Padilla, a US citizen who had been held for more than three years as an "enemy combatant" in a military prison in North Carolina, was indicted on Tuesday on the lesser charges of supporting terrorism abroad. After his arrest in 2002 the Brooklyn-born Muslim convert was also accused by the administration of planning to blow up apartment blocks in New York using natural gas.

The administration had used his case as evidence of the continued threat posed by al-Qaeda inside the United States.

Thursday's New York Times, quoting unnamed current and former government officials, said the main evidence of Padilla's involvement in the plots against US cities had come from two captured al-Qaeda leaders, Khalid Sheikh Mohammed, believed to be the mastermind of the September 11 attacks, and Abu Zubaydah, a leading al-Qaeda recruiter. But the officials told the newspaper Padilla could not be charged with the bomb plots because neither of the al-Qaeda leaders could be used as witnesses as they had been subjected to harsh questioning and could open up charges from defence lawyers that their earlier statements resulted from torture.

Officials also feared that their testimony could expose classified information about the CIA prison system in which the men were thought to be held.

The CIA has never publicly acknowledged it is detaining Mohammed and Zubaydah. It is not known where they are being held. But it was reported last month the CIA was using secret detention centres in eastern Europe, possibly in Poland and Romania, for interrogations, thus beyond the reach of US law.

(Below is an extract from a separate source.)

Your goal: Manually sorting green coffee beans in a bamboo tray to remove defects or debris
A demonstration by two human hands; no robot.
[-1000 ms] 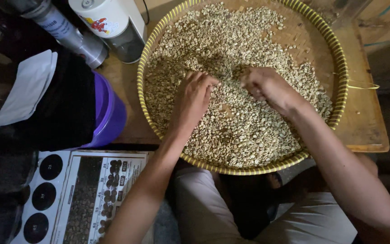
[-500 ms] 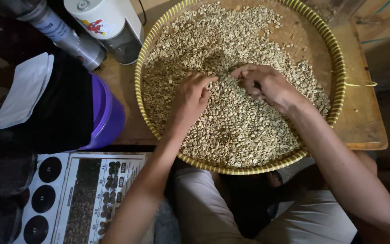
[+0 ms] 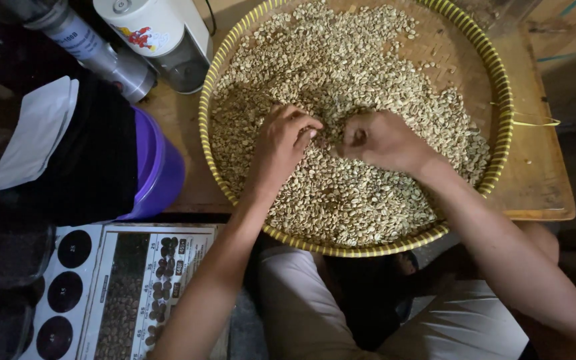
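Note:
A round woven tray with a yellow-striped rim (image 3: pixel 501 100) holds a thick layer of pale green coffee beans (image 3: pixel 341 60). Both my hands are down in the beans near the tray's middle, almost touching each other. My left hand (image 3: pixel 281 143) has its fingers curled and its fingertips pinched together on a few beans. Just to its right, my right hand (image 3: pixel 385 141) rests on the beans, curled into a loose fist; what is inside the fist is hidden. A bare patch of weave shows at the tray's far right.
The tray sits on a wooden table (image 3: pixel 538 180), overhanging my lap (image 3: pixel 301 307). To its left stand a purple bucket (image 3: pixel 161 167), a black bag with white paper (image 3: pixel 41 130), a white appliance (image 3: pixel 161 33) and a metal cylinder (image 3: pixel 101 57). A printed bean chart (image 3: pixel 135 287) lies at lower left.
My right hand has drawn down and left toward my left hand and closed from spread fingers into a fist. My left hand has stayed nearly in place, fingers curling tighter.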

Internal reviews by the CIA have raised questions about the treatment and credibility of the two men.

[...]

Announcing the charges against Padilla on Tuesday, the attorney general, Alberto Gonzales, repeatedly refused to answer questions on why none of the allegations involving attacks on the US had been included. "I am not going to talk about previous accusations and allegations that are outside the indictment," he said. However, the New York Times said the officials had emphasised that the government was not backing off its initial assertions about the seriousness of Padilla's actions.

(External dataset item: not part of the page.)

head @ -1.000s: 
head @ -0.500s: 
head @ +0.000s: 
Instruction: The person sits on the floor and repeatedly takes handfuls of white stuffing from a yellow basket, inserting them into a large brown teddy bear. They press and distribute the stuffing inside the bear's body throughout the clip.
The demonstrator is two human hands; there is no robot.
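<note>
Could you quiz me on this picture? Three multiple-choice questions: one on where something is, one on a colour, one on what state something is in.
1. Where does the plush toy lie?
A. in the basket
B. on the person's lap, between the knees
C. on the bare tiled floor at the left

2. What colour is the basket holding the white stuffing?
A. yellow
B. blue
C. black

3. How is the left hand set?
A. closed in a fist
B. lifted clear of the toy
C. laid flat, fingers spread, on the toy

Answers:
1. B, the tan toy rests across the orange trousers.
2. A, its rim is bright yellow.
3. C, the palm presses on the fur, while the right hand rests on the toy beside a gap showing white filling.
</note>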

Padilla was arrested at O'Hare airport in Chicago in 2002 after returning from Pakistan. President George Bush declared him an enemy combatant, and the administration resisted calls to charge and try him in civilian courts. His case became a cause célèbre, with human rights groups claiming it was an extreme example of how civil liberties had been brushed aside in pursuit of the war on terror.

Padilla was handed over last week to the justice department for civilian proceedings, avoiding a potentially embarrassing supreme court showdown over how long the US government could hold one of its citizens in military custody without charges.